Deputy of Legislative Assembly of Vladimir Oblast
- In office September 2018 – 24 December 2022

Personal details
- Born: 22 December 1957 Voskresensk, Moscow Oblast, Russian SFSR, Soviet Union
- Died: 24 December 2022 (aged 65) Hotel Sai International, Rayagada, Odisha, India
- Cause of death: Defenestration
- Citizenship: Russia
- Party: United Russia
- Children: 1
- Education: S. M. Kirov Military Medical Academy

= Pavel Antov =

Russian politician (1957–2022)

Pavel Genrikhovich Antov (Павел Генрихович Антов; 22 December 1957 – 24 December 2022) was a Russian politician and businessman who served as a deputy in the Legislative Assembly of Vladimir Oblast.

In 2019, Forbes Russia listed him as the richest deputy in Russia, and he was listed as the current vice president and minority share-holder of Vladmirsky Standart, a major manufacturer of sausage products in Russia.

Antov died after reportedly falling out of a window at Hotel Sai International in Rayagada in the Indian state of Odisha while on holiday there to celebrate his 65th birthday.
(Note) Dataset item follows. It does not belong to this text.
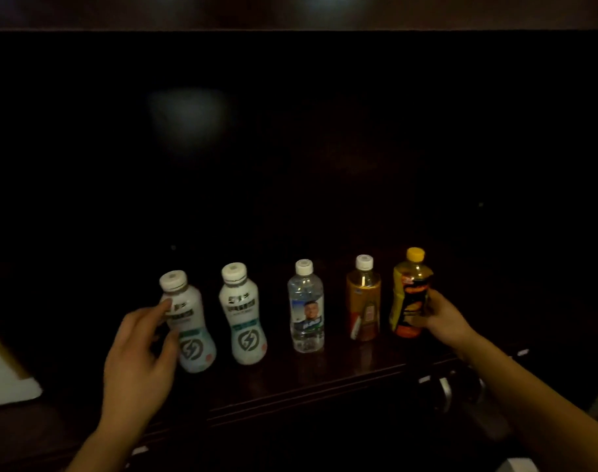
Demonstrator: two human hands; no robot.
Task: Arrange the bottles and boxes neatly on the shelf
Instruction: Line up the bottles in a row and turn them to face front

His death came just two days after his close friend, businessman Vladimir Bidenov, died at the same hotel from a suspected heart problem.

His death was regarded as suspicious due to him having earlier sent out messages on WhatsApp criticising Russia's attacks on Ukraine during the 2022 invasion, which he had to later retract in June 2022 through a post he made on the VK social media platform. Antov's death is amongst similar suspicious deaths involving Russian businessmen who spoke out against the invasion.

== Biography ==
Antov was born in Voskresensk near Moscow and was a graduate of S. M. Kirov Military Medical Academy in Saint Petersburg.

After graduation, he had to give up on his goal of being a military doctor due to an injury received during service.

In 1985 he moved to the city of Vladimir and worked as a psychiatrist and eventually became a deputy of the district council. He got married and had a daughter named Anechka around the age of 30.

After the collapse of the Soviet Union, the hospital in which he was working closed, and he did various businesses. In the year 2000 he founded "Vladmirsky Standart", a major manufacturer of meat and sausage products. The company's yearly revenue was estimated to be 11.56 billion rubles with a net profit of 553 million rubles by SPARK-Interfax.

As of 2019, he was serving as the vice president of Vladmirsky Standart and was a minority share-holder.

Forbes Ranking

In 2018, Forbes estimated his earnings at 10 billion rubles. In the 2000s, he founded the meat and sausage production group "Vladimirsky Standart". At the time of his death, he owned a 5% stake in the holding’s charter capital.

== Death ==

On 21 December 2022, he along with three other fellow Russian tourists, including his close friend businessman Vladimir Bidenov, checked into Hotel Sai International in Rayagada in the eastern Indian state of Odisha along with their local guide.

On 22 December, Bidenov was found lying unconscious in his hotel room and was taken to the Rayagada district hospital where the doctor declared him dead according to the police.

On 24 December, the body of Bidenov was cremated in Rayagada following approval from the Russian authority in India. On the same day Antov was found dead in a pool of blood outside the hotel they were staying in.

The Odisha Director General of Police Sunil Kumar Bansal stated that the police were uncertain whether Antov fell off accidentally from the hotel window or committed suicide possibly due to being depressed by the death of his friend. He stated that the local police registered an unnatural death case and had launched an investigation while keeping in touch with Russian authority in Kolkata.

On 29 December the death of Pavel Antov, and his companion Vladimir Budanov, is being investigated as criminal cases by Indian Police. Police have “collected medical and other documents, photographs, passports and documents”. A post mortem has shown Mr Antov died from “severe internal injuries”. Indian lawyer and opposition politician Manish Tewari questioned why the bodies were allowed to be cremated. Further commenting: "If you look at the facts, which are available in the public space, they do seem to suggest that people who have been critics of the Ukrainian war have died under rather mysterious circumstances". Earlier, Antov had stated on WhatsApp about the Russian warfare that "It’s extremely hard to call this anything other than terror”.